Return the listing in full and exactly, but without a single picture.

DATASET EXTRACT
_ _ _

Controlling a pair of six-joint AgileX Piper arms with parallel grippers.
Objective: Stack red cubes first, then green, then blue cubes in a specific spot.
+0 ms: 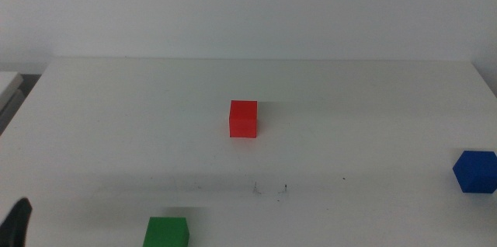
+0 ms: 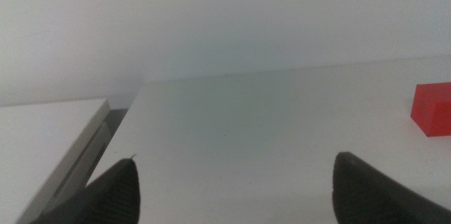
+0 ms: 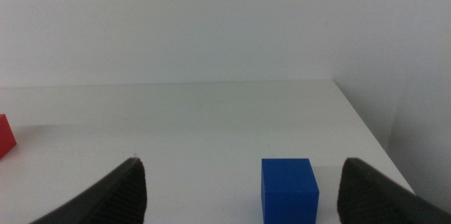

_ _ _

ANSWER TO THE PROBLEM
Controlling a pair of six-joint AgileX Piper arms with parallel grippers.
Objective: Stack red cubes first, then green, then blue cubes in a specific spot.
+0 ms: 
+0 ms: 
+0 ms: 

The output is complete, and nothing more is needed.